• _Aim of the task_
Would you output the entries below only from the line containing "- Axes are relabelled" through the line containing "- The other", exactly as they stand and with both ends included?

• _Material supplied_
********************
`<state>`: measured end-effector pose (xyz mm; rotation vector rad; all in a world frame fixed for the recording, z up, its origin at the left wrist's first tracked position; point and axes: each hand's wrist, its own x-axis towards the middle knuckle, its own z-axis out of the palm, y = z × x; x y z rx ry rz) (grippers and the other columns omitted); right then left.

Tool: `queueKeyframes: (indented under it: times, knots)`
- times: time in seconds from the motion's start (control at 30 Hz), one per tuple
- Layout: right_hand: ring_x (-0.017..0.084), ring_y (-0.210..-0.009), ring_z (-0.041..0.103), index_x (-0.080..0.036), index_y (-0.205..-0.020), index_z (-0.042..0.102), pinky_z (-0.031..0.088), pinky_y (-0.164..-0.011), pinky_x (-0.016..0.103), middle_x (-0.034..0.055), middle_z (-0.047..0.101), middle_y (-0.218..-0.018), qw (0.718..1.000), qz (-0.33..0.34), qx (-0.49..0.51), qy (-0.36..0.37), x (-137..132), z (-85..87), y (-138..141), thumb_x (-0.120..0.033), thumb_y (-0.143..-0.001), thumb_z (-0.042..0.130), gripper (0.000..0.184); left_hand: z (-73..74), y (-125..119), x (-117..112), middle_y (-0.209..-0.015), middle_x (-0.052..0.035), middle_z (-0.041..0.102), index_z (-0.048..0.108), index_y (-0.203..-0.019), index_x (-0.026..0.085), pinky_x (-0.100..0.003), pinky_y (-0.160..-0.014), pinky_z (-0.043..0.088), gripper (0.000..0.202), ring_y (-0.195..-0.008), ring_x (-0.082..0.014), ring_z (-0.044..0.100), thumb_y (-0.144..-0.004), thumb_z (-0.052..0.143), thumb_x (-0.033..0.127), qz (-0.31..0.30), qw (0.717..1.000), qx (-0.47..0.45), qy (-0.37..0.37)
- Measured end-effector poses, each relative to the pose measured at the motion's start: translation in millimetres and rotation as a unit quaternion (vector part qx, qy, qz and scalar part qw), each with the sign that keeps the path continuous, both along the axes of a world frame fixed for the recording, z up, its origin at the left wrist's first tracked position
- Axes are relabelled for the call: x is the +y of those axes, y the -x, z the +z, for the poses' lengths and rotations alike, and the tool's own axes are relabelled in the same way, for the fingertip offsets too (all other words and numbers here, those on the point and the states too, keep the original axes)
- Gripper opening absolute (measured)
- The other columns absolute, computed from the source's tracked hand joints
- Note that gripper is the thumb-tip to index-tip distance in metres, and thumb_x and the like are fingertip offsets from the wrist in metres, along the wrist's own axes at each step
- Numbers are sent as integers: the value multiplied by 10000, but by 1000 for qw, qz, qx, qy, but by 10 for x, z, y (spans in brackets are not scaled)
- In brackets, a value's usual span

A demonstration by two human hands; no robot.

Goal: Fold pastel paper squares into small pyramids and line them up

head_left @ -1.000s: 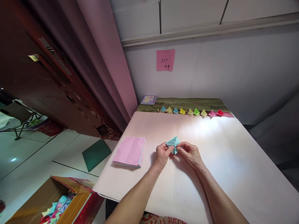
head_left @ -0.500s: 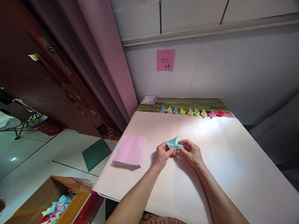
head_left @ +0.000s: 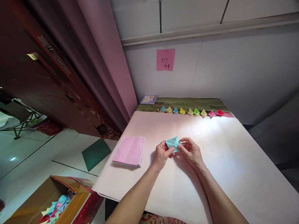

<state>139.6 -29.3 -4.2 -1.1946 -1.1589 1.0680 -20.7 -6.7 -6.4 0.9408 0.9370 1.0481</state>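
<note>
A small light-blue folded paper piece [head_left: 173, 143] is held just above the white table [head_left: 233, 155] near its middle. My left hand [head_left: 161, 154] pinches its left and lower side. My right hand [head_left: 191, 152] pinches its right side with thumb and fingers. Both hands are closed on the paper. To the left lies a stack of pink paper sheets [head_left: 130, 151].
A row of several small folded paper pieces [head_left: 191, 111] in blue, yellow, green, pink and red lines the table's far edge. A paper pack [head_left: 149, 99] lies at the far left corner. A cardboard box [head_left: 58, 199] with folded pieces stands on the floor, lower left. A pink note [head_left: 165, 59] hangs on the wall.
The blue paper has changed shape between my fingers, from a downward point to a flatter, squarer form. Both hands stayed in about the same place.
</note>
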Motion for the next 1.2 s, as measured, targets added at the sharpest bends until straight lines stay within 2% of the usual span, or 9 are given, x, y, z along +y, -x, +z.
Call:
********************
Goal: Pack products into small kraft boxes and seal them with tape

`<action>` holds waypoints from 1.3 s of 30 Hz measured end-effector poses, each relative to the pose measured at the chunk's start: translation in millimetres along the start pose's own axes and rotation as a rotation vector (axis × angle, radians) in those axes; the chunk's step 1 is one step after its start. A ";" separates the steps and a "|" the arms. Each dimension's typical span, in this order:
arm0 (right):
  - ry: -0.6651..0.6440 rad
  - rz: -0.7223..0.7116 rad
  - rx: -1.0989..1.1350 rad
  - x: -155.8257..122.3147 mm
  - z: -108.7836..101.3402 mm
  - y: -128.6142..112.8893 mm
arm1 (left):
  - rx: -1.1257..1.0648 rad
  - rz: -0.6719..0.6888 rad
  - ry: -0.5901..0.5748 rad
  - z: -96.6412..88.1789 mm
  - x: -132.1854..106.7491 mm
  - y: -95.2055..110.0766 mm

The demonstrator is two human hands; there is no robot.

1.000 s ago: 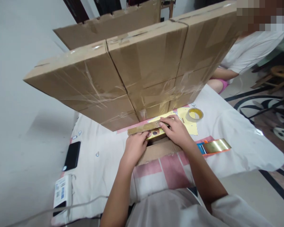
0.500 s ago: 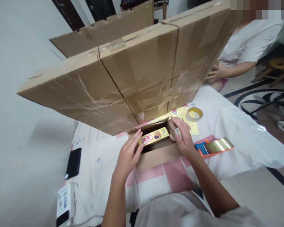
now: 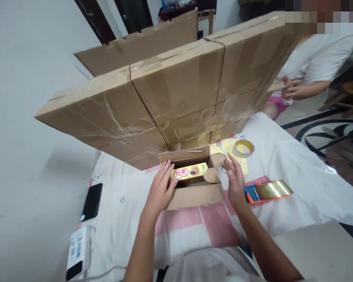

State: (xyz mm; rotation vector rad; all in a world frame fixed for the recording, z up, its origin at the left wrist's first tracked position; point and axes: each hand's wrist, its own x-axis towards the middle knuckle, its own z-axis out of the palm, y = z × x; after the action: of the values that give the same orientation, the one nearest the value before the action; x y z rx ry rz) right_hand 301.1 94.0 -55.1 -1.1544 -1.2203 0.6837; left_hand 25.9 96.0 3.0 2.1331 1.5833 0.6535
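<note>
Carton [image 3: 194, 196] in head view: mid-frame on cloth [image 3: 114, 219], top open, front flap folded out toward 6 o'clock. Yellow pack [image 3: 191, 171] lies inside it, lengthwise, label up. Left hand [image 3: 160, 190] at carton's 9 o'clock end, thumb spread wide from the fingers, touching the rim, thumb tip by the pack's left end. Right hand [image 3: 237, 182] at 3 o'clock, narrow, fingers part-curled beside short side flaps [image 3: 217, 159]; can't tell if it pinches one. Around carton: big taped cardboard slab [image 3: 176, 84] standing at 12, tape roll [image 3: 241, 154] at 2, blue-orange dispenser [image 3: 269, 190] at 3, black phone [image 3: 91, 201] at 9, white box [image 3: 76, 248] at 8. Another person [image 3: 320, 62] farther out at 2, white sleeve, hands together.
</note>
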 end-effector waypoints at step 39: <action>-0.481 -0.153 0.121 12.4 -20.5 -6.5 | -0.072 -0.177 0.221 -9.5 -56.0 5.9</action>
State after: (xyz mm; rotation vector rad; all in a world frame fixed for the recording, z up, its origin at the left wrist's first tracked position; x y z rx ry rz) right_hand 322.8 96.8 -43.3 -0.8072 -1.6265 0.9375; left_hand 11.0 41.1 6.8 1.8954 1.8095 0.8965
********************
• _Solution to this exercise_
- Axes are relabelled for the call: x is the +y of those axes, y the -x, z the +z, for the poses' lengths and rotations alike, and the tool's own axes are relabelled in the same way, for the fingertip offsets too (all other words and numbers here, those on the point and the states too, keep the original axes)
- Gripper opening absolute (measured)
- The other columns absolute, computed from the source's tracked hand joints

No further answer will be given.